Heißt das laut selfhtml das wenn ich nur eins verwende und die anderen nicht, das <tbody> nicht wirkt. Wenn ich den wüßte was es überhaupt macht, das habe ich auch noch nicht verstanden. Zumindest funktioniert es jetzt


----------



## Feldhofe (31. März 2002)

Hi!

Also ich kriege es irgendwie trotzdem nicht hin: Habe mal einen Screenshot hochgeladen: http://www.bobore.de/frames.gif.

Zur Erklärung: Meine Seite ist in drei Tabellenzellen eingeteilt: die linke, die mittlere (die mit dem Songtext) und den rechten Navi-Frame.
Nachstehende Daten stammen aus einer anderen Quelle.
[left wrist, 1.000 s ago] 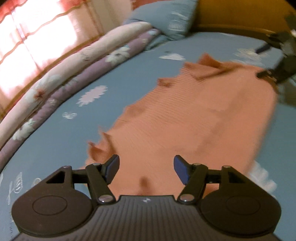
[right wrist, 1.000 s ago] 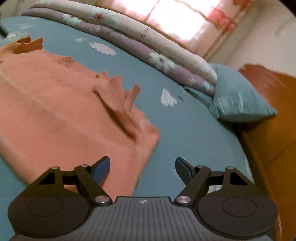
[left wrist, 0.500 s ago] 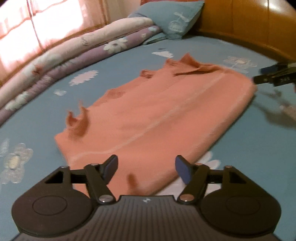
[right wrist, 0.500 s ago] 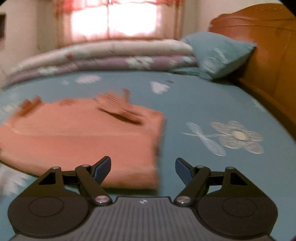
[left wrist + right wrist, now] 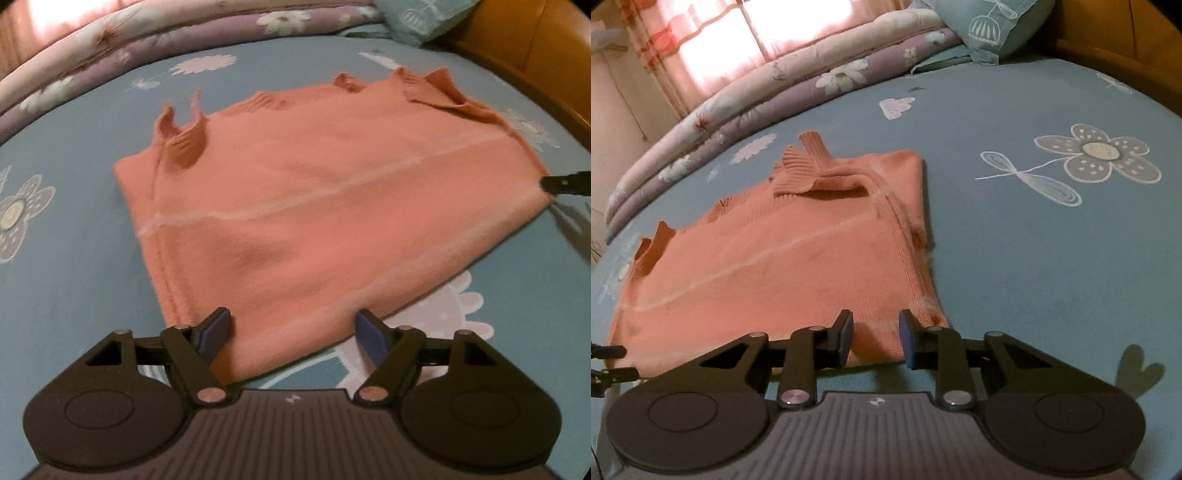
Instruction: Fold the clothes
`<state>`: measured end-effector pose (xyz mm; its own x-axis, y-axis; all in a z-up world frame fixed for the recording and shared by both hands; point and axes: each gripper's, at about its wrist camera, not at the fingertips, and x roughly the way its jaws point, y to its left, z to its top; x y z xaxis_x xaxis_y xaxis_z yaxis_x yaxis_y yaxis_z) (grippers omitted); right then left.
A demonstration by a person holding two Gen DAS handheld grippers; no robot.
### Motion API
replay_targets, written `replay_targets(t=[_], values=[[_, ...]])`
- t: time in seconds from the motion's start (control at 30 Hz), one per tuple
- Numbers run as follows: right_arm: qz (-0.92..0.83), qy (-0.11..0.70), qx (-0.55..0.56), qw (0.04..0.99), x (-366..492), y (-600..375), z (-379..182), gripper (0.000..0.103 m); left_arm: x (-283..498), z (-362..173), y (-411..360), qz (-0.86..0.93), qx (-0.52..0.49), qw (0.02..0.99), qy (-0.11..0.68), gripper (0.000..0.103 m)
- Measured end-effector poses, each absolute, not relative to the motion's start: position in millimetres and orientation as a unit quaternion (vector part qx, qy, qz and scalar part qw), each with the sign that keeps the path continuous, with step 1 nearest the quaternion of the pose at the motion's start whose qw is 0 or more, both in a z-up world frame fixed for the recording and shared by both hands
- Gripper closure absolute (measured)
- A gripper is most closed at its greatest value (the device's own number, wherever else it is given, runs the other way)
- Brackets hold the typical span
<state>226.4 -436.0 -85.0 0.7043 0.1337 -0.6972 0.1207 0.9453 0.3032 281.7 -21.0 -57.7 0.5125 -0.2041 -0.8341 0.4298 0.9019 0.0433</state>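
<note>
An orange knitted sweater (image 5: 325, 206) lies folded flat on the blue flowered bedsheet (image 5: 74, 266), its ribbed collar and cuffs along the far edge. My left gripper (image 5: 293, 328) hovers low over the sweater's near left corner; its jaws are opening and the hem lies between them untouched. My right gripper (image 5: 876, 332) is at the near right corner of the sweater (image 5: 783, 266). Its jaws are closing with the hem's edge in the gap, and the pads are not seen pressing on it. One finger (image 5: 565, 184) of the right gripper shows at the sweater's right corner in the left wrist view.
A rolled floral quilt (image 5: 783, 85) runs along the far side of the bed under a bright curtained window (image 5: 738, 33). A teal pillow (image 5: 993, 26) leans on the wooden headboard (image 5: 1108, 33) at the right. Bare sheet (image 5: 1052, 258) lies right of the sweater.
Both grippers rolled level and came down to the sweater's near edge. The right jaws narrowed a lot around the hem corner; the left jaws widened a little.
</note>
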Motion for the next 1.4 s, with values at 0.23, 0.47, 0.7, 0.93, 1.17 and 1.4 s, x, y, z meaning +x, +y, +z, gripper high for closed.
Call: replay_targets(t=[0.23, 0.47, 0.7, 0.93, 1.17, 1.4], values=[[-0.001, 0.359, 0.147, 0.922, 200, -415, -35, 0.050, 267, -29, -18, -0.159, 0.093, 0.861, 0.474, 0.027], [0.035, 0.321, 0.150, 0.935, 152, -396, 37, 0.033, 234, 36, 7, -0.161, -0.011, 0.871, 0.465, 0.020], [0.120, 0.278, 0.144, 0.942, 114, -360, 84, 0.011, 204, 83, 12, -0.191, -0.119, 0.871, 0.436, 0.013], [0.196, 0.305, 0.169, 0.917, 134, -347, 43, 0.000, 208, 43, -4, -0.213, -0.163, 0.843, 0.465, 0.011], [0.167, 0.315, 0.249, 0.900, 189, -398, -14, 0.000, 245, -3, 13, -0.182, -0.219, 0.836, 0.470, 0.011], [0.063, 0.282, 0.270, 0.919, 214, -479, -45, 0.039, 248, -26, 17, -0.157, -0.153, 0.886, 0.409, 0.011]])
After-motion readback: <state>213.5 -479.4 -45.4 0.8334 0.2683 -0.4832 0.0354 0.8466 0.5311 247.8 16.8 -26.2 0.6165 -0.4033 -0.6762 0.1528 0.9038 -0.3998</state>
Der linke ist wiederum unterteilt in 2 Tabellen (mit roten Punkten markiert): Die erste hat schwarze Hintergrundfrarbe, in ihr sind die 4 Bilder (chatten, siedler etc.) enthalten.

Die untere ist jetzt das Sorgenkind: Obwohl ich "height=100%" gesetzt habe, reicht die dunkelblaue Hintergrundgrafik nicht bis ans Ende der Seite...wie kann man sowas hinkriegen??


Schöne Grüße und danke schonmal, Feldhofe


----------